Jesus didn’t need a platform. He was the platform.He didn’t need a brand. He was the message.He didn’t need momentum. He had authority.
This wasn’t a show. It was a kingdom invasion—quiet, slow, and deliberate.And it began with a walk, a call, and four men who obeyed.
When Jesus Calls
It’s easy to romanticize the disciples’ obedience. We read it fast, almost like a highlight reel—Jesus calls, they follow, and off they go to change the world.
But let’s not forget: these were real men, with real lives, families, businesses, and futures they likely thought they understood. And in one moment, a voice cuts through everything.
Follow Me.
There was no contract. No guarantees. No “here’s what your life will look like five years from now.” There was only trust. Only obedience. Only Jesus.
And the truth is—He still calls like that.
He still walks into ordinary places.He still disrupts comfortable routines.He still speaks in the middle of work, bills, family obligations, and plans we’ve made for ourselves.

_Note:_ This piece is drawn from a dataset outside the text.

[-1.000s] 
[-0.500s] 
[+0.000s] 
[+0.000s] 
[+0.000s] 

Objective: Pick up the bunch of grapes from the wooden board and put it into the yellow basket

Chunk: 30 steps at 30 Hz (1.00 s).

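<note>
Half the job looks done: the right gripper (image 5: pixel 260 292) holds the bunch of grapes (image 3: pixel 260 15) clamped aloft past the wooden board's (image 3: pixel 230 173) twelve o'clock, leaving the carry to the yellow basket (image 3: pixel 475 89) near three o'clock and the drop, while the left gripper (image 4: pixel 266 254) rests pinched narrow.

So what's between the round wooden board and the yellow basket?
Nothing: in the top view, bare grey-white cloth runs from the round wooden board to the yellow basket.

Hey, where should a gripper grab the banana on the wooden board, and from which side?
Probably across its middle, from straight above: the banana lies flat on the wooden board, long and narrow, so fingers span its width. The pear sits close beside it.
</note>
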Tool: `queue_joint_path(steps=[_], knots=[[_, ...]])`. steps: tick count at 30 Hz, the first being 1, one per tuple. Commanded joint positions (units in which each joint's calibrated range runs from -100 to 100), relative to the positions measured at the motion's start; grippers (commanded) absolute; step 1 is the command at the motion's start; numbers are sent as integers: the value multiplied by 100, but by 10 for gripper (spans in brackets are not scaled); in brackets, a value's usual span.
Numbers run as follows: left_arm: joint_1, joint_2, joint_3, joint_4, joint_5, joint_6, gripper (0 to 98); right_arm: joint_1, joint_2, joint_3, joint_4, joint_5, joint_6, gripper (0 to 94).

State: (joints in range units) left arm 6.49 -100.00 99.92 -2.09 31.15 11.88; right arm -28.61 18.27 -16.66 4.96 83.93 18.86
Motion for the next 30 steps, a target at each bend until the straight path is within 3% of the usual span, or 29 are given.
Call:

I used to think ministry was about systems and structure—figuring out how to get the message out to as many people as possible. And to be fair, there’s nothing wrong with order or excellence. But what I’ve come to realize is that Jesus never needed any of that to start changing the world.
He started with a few people.He gave them Himself.And He asked for everything.
That’s still how the kingdom works.
And maybe that’s why so many of us feel disillusioned with “church” today—not because Jesus changed, but because we’ve substituted activity for obedience, and noise for calling.
But He hasn’t changed. And His call is still the same.
Follow Me.
That’s where it starts. That’s where it always starts.
Not with plans. Not with platforms. Just with a shoreline, a Savior, and a choice.